WORK REQUEST
Each line of the data below that includes the string "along" must be copied.

---------- DATASET EXCERPTS ----------

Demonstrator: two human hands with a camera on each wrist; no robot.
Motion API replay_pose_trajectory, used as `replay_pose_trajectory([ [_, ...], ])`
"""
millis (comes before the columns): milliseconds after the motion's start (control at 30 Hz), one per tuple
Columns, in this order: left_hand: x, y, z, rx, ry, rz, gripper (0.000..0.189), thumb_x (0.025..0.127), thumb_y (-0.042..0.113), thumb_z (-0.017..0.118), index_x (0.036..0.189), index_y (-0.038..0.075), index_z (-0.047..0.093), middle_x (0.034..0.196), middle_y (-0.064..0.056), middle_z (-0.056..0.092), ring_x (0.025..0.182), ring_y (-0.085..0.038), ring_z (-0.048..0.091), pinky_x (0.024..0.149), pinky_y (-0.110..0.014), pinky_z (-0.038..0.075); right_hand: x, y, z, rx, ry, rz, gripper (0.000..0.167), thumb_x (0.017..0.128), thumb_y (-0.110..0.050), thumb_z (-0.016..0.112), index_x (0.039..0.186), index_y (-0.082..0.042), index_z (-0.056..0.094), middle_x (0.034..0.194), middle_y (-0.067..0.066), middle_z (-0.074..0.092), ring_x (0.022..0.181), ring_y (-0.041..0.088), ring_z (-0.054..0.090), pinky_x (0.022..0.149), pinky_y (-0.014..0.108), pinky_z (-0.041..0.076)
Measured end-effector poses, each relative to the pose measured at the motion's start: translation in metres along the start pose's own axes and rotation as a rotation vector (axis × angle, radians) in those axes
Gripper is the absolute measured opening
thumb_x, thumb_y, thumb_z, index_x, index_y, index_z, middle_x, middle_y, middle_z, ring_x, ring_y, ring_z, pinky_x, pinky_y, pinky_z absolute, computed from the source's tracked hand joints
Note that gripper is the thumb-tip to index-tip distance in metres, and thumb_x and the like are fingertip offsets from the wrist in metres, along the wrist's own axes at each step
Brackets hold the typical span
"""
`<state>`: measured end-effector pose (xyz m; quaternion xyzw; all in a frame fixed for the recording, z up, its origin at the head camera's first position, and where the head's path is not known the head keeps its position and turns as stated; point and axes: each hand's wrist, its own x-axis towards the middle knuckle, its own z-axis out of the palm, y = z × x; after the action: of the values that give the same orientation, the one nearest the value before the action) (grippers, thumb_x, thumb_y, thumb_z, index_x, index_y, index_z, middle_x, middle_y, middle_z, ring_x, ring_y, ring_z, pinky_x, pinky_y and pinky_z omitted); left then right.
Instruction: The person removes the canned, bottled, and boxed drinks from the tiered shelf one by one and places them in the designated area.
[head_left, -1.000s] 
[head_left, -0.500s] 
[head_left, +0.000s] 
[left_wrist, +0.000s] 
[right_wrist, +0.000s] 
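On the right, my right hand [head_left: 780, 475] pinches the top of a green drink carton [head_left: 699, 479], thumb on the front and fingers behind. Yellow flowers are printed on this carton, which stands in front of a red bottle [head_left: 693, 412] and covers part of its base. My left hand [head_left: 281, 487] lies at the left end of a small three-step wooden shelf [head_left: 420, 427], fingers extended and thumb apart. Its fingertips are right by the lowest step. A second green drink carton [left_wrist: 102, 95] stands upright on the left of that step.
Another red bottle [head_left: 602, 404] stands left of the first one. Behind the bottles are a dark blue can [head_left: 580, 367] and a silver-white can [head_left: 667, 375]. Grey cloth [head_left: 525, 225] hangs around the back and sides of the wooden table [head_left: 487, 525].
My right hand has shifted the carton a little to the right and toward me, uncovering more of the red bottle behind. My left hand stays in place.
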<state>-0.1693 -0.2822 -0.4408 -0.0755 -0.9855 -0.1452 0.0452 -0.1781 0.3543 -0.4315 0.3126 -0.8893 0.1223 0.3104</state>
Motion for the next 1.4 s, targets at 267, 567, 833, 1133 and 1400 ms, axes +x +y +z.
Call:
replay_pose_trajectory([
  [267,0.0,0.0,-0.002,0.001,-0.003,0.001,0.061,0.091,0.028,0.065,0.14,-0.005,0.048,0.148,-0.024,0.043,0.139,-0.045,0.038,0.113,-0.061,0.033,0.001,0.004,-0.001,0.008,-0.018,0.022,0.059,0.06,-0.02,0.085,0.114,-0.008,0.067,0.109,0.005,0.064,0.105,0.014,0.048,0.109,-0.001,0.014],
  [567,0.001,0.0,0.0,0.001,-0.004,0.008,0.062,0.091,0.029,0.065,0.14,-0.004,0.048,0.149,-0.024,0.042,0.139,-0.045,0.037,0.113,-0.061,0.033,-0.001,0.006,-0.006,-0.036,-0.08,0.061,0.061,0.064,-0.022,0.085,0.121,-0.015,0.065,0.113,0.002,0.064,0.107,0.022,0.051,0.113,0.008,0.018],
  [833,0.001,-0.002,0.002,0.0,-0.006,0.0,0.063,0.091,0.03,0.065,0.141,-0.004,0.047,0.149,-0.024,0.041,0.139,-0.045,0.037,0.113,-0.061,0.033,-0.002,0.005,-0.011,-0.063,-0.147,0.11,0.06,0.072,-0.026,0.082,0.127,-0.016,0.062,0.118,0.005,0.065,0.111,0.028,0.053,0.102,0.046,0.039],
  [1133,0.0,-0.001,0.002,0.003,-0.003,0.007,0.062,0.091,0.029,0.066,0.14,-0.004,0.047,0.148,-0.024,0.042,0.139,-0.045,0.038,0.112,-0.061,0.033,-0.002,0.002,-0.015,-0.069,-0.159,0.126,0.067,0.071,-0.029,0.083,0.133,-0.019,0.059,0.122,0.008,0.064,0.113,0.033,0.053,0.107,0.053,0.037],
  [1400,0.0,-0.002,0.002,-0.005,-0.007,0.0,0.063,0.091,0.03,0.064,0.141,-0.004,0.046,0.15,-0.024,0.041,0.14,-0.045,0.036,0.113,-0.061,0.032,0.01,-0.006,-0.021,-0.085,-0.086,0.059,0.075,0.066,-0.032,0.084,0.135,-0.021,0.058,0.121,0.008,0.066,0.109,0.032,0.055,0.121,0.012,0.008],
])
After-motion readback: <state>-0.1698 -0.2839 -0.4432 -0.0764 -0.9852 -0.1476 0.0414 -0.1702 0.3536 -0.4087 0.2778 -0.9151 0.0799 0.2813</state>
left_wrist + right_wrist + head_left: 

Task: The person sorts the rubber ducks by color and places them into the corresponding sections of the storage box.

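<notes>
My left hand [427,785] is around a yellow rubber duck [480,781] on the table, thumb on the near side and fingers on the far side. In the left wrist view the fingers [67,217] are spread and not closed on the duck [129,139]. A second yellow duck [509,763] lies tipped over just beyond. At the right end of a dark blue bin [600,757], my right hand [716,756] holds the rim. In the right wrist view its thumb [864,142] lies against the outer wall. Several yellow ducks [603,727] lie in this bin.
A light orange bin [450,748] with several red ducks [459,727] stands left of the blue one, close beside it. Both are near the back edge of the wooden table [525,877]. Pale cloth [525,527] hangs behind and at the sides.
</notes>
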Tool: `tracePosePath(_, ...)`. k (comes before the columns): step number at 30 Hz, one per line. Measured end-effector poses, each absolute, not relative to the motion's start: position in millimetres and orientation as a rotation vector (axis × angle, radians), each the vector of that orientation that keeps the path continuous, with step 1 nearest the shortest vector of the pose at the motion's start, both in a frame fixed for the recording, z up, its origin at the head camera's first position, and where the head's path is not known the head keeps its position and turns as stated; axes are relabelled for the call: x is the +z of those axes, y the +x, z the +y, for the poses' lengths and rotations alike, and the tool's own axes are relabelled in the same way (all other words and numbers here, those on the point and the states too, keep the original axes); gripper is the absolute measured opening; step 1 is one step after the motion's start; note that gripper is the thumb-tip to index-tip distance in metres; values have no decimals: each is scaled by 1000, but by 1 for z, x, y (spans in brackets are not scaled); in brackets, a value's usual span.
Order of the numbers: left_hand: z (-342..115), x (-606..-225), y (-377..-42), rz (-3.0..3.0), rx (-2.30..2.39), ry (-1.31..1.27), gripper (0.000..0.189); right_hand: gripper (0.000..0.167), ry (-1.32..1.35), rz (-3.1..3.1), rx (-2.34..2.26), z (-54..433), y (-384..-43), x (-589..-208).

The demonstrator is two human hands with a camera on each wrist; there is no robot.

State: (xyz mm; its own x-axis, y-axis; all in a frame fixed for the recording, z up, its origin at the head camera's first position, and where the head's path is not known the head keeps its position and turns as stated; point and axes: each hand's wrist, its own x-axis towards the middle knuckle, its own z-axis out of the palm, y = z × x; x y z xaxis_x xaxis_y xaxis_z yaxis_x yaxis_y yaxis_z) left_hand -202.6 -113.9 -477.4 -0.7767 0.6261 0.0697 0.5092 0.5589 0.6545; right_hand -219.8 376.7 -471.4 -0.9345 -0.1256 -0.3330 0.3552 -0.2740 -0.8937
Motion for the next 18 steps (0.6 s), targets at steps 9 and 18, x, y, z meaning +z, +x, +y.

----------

RESPONSE
Measured end-effector poses, each relative to the pose measured at the motion's start: translation in metres along the start pose's own axes and rotation as a rotation vector (axis × angle, radians) in those axes
Note that gripper is the thumb-tip to index-tip distance in metres, and thumb_x and the like are fingertip offsets from the wrist in metres, along the wrist's own axes at each step

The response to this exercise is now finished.